ROSES ID: NRA-01-OSS-01 Selection Year: 2002
Program Element: Independent Investigation: Geospace LWS
Principal Investigator: Frank R. Toffoletto
Affiliation(s): Rice University
Summary:We propose to develop an analysis model of magnetospheric space weather based on statistical information from previous missions, optimal interpolation techniques, and basic physics. The model will be designed as a tool to make optimal use of data from the Living with a Star Geospace Mission. Analysis models are used extensively in the meteorological community to produce weather charts and frontal maps. Similarly, a principal goal of our proposed analysis model will be production of magnetospheric weather charts for use during the Living with a Star Geospace Mission, making optimal use of available data to specify the state of the magnetosphere. Initially, we plan to focus on three important aspects of space weather: the magnetic field, fluxes of radiation-belt particles, and fluxes of kilovolt electrons. Our analysis model will include four elements: a background empirical model, available observational data, a model error covariance matrix, and a physics checker/corrector. The methodology is based on a variant of least-square estimation theory. We will produce a set of background model outputs for different model inputs. From these results we will develop an error covariance matrix for the outputs of interest. Using the error covariance matrix, we will construct a space weather chart by adjusting the background model to optimize agreement with global observations, consistent with the inherent correlations of the empirical model. In order to ensure a physically meaningful solution, we will pass the results of the maximum-likelihood estimate through a physics checker/corrector.
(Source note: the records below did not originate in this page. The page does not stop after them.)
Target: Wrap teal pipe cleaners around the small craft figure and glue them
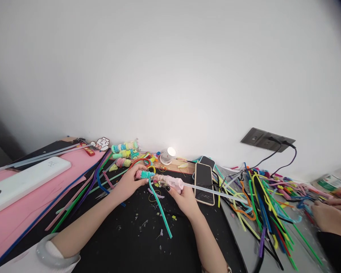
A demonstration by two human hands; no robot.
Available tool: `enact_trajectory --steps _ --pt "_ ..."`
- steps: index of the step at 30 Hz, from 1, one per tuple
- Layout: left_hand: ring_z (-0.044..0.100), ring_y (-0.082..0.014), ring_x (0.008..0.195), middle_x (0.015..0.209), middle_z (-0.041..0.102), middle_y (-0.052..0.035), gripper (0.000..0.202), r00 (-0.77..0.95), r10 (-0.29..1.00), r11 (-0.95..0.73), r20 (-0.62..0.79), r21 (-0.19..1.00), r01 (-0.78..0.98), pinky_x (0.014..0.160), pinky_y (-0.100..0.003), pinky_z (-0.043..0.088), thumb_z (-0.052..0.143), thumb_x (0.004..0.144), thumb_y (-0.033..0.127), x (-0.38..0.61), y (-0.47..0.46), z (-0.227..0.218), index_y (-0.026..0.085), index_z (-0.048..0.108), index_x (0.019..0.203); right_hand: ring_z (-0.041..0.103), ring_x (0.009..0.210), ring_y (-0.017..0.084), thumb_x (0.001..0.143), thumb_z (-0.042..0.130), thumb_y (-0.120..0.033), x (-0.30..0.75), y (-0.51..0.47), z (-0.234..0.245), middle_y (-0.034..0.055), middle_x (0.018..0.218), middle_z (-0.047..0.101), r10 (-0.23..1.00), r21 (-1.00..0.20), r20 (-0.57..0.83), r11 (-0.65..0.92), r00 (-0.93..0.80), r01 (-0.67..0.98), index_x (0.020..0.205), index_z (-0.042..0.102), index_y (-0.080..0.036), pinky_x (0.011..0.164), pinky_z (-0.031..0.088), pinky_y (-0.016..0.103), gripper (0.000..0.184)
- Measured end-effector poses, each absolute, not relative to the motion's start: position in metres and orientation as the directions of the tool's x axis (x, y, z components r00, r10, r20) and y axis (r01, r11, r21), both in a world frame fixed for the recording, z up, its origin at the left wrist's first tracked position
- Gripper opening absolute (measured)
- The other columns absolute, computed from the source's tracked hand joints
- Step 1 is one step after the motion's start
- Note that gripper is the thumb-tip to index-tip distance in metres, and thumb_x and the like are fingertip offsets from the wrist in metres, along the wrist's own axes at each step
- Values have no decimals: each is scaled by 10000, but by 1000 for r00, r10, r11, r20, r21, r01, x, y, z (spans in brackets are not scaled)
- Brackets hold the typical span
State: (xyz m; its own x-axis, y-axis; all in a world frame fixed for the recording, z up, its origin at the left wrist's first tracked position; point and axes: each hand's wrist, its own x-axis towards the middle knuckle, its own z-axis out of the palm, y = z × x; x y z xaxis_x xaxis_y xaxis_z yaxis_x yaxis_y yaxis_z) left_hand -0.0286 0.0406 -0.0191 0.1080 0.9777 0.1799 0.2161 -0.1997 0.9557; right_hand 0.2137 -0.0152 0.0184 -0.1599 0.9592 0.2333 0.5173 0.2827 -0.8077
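My left hand [130, 182] is closed around the left end of a fuzzy pipe-cleaner roll [147, 174] with teal and pink windings. A teal pipe cleaner [160, 208] trails from the roll down over the black mat [136, 242]. My right hand [184, 198] grips a pink glue gun [170, 183], its nozzle against the roll. A clear glue stick [216, 193] juts from the gun's back toward the right.
Finished pastel rolls [125, 149] lie by the wall. A white power bank [22, 182] rests on pink paper [14, 216] at left. Two phones [204, 178] lie right of centre. Several loose pipe cleaners [267, 212] cover the right side, where another person's hands [331, 216] work. A wall socket [267, 139] holds plugs.
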Motion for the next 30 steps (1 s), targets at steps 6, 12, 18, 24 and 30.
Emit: enact_trajectory --steps 6,12,18,24,30 --pt "720 -310 1006 1117 742 -72 374 104 975 -218 198 948 233 872 -429 589 780 700 370 -29 40 -17 233 691 1037 738 962 308 891 616 -407 214 -17 18 107 1017 811 967 -806 200 253 -156 536 1048 806 -144 909 563 391 361" --pt "682 -322 1102 1168 715 -68 399 122 980 -187 157 934 305 981 -450 535 742 719 395 -28 37 -11 234 658 1075 738 977 323 906 605 -414 214 -16 18 112 1009 814 967 -793 208 254 -145 554 1038 812 -137 942 557 424 369" --pt "668 -338 1132 1197 704 -79 411 135 981 -180 141 921 345 996 -463 514 717 726 411 -28 34 -6 232 635 1087 748 990 317 920 618 -402 213 -17 19 94 1057 819 959 -797 234 283 -158 533 1104 810 -172 909 570 400 352" --pt "661 -354 1149 1179 721 -80 388 128 983 -170 131 914 369 969 -449 519 704 718 416 -26 31 2 234 631 1053 749 952 312 901 611 -386 213 -17 19 95 1043 816 970 -787 208 243 -127 567 1105 806 -156 854 571 385 364" --pt "670 -335 1102 1166 722 -75 350 118 983 -177 143 909 377 944 -418 516 710 710 386 -26 30 4 234 625 1013 741 880 281 902 602 -387 213 -17 20 75 963 812 970 -774 212 242 -121 585 1072 810 -152 798 566 348 357"
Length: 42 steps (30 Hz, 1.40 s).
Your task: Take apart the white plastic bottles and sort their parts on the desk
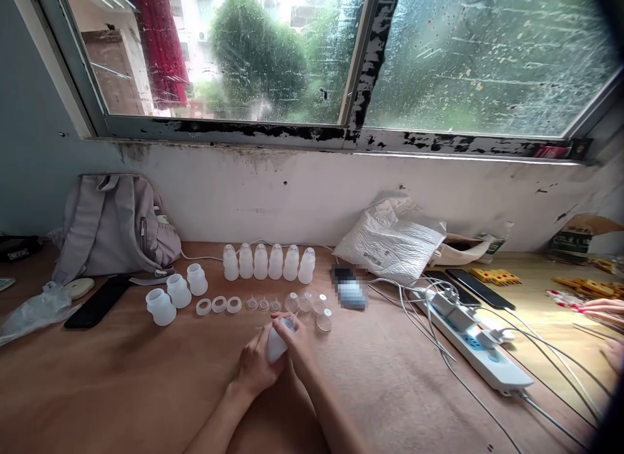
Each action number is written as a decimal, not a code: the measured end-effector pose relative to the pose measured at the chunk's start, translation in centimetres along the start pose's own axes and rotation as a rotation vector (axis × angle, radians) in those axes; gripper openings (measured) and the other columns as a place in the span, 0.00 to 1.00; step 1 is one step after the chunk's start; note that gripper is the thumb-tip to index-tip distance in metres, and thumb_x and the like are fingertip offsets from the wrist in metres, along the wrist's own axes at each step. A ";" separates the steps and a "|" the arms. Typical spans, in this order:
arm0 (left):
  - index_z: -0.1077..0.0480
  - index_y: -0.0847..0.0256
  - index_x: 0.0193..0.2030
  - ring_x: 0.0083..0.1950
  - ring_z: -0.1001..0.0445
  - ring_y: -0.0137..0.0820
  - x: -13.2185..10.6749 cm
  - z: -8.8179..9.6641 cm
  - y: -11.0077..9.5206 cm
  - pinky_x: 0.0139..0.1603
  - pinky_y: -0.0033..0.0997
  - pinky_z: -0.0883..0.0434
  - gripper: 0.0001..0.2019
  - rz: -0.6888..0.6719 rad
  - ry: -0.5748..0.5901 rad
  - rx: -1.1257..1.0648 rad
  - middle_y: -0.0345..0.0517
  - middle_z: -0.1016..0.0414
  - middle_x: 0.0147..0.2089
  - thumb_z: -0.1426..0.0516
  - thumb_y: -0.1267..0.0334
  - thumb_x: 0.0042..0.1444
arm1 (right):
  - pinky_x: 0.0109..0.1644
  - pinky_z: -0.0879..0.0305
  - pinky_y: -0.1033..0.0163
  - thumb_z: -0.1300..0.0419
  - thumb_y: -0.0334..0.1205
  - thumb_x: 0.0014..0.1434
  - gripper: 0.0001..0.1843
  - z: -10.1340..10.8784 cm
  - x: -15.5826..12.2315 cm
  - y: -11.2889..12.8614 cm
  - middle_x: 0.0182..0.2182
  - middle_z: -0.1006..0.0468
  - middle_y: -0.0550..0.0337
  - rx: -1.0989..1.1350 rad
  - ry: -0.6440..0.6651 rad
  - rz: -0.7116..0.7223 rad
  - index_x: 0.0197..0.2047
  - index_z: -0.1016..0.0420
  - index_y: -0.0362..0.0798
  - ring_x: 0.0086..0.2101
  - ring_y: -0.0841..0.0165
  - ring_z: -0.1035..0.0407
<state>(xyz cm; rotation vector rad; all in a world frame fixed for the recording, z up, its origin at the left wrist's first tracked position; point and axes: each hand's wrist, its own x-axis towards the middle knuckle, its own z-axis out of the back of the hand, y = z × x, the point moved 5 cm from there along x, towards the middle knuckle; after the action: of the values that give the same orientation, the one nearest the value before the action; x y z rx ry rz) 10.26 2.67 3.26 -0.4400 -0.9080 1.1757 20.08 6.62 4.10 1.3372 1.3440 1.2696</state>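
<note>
Both my hands meet at the table's middle on one white plastic bottle [275, 345]. My left hand [254, 365] wraps round its body. My right hand [298, 340] pinches its top end with fingers closed. Behind them lie small clear caps [306, 303], white rings [219, 304] and small clear nipple-like pieces [263, 304] in a row. Further back stands a row of several assembled white bottles [268, 262]. Three open white bottle bodies [177, 291] sit to the left.
A grey backpack [114, 223] leans on the wall at left, with a black phone [97, 302] and a plastic bag [36, 311] near it. A white bubble mailer [390, 239], a power strip [475, 347] with cables and two phones [475, 287] lie right. Another person's hand [602, 307] shows at the right edge.
</note>
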 end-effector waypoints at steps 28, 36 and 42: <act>0.41 0.63 0.43 0.20 0.32 0.27 -0.9 -2.0 -0.5 0.18 0.25 0.38 0.19 0.570 0.566 -1.236 0.44 0.33 0.28 0.54 0.49 0.54 | 0.22 0.47 0.68 0.38 0.46 0.46 0.11 2.1 1.1 -0.1 0.20 0.35 0.64 0.424 0.066 -0.142 0.25 0.29 0.45 0.21 0.74 0.43; 0.36 0.64 0.45 0.36 0.31 0.34 0.4 0.1 -0.4 0.35 0.30 0.34 0.21 0.376 0.230 -0.928 0.48 0.31 0.35 0.45 0.51 0.48 | 0.29 0.40 0.64 0.37 0.46 0.43 0.13 4.4 2.3 -1.3 0.27 0.28 0.60 0.528 -0.118 -0.126 0.32 0.24 0.48 0.26 0.70 0.37; 0.37 0.59 0.45 0.46 0.34 0.39 1.4 2.8 1.1 0.49 0.37 0.39 0.23 0.140 -0.150 -0.290 0.49 0.31 0.44 0.40 0.56 0.42 | 0.27 0.41 0.65 0.35 0.45 0.40 0.14 4.4 2.5 -2.1 0.26 0.27 0.59 0.478 -0.132 -0.152 0.31 0.23 0.48 0.26 0.69 0.35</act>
<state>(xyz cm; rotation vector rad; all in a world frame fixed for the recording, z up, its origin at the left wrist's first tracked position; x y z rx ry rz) 7.49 3.96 4.66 -0.6645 -1.2010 1.2206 23.91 9.65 1.68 1.5703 1.6834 0.7679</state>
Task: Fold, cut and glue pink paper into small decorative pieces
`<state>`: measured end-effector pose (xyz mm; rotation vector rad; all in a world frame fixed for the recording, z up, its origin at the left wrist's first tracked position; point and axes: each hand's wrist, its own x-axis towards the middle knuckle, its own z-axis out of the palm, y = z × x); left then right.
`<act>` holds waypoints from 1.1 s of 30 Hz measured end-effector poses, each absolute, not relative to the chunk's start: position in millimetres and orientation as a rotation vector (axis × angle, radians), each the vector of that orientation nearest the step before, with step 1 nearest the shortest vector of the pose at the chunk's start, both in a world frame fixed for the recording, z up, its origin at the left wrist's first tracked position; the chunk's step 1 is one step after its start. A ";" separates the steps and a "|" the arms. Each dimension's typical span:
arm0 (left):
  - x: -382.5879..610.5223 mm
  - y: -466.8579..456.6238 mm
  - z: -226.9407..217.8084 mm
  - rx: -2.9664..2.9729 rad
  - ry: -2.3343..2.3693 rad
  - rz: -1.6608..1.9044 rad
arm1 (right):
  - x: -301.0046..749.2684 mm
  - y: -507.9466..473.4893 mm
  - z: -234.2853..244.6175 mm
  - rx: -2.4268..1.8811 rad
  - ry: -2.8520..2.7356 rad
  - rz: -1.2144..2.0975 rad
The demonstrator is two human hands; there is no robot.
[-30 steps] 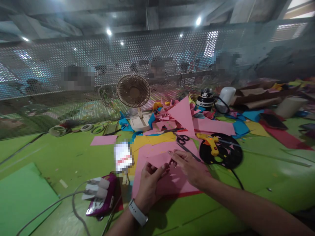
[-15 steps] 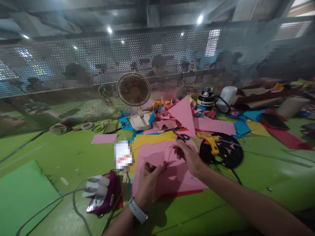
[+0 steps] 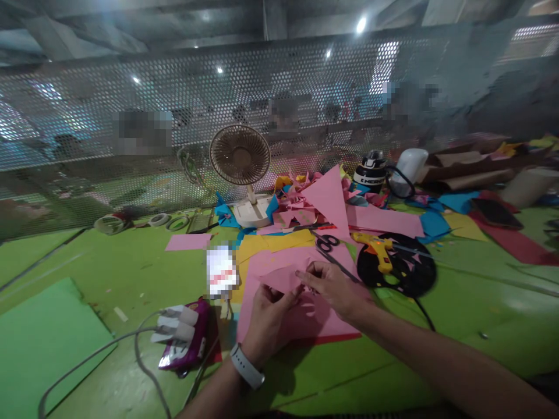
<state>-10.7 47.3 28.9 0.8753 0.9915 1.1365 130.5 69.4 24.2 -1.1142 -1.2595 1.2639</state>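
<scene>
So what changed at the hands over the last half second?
Right hand came down and in toward the left hand; its fingertips are back at the pink paper piece, though whether they grip it is unclear. Left hand stayed on that piece. Scissors, glue gun and fan unmoved; the view shifted slightly.

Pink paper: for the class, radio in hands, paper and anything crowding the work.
Left hand pinching pink paper piece, right hand at its edge. Pink sheet beneath. Scissors close beyond right hand, yellow glue gun to the right.
</scene>
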 end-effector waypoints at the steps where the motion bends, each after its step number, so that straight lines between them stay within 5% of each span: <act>1: -10.6 47.5 29.6 0.881 0.996 1.134 | 130.2 68.9 24.7 -1.112 -1.254 1.270; 33: -14.2 47.4 32.2 0.973 0.958 1.139 | 153.8 93.8 32.7 -0.975 -0.913 1.441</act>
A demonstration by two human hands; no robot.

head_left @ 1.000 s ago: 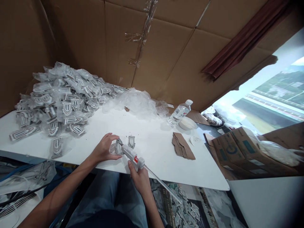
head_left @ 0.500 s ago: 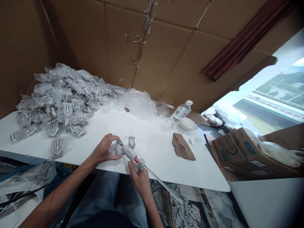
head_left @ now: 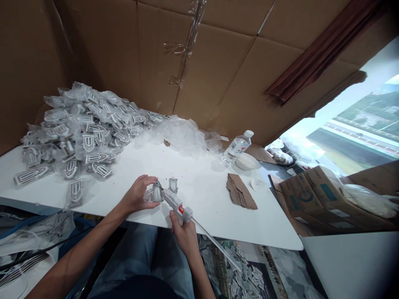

This routine will force the resulting space weather map to agree with well known and well understood physical laws (like div B =0 or nion ? nelectron). Our initial tests will be Observation System Simulation Experiments (OSSE), which use artificial data made up of select points from the input model and noise. By evaluating the value added to the space weather map by including data from an array of hypothetical orbits, the analysis model will be able to provide assistance in orbit determination for future missions. After our initial OSSE, we will test and tune the analysis model with historical data from CRRES and other missions. In this way, the model will be ready for use as soon as the Living with a Star Geospace Mission and other new data sources become available.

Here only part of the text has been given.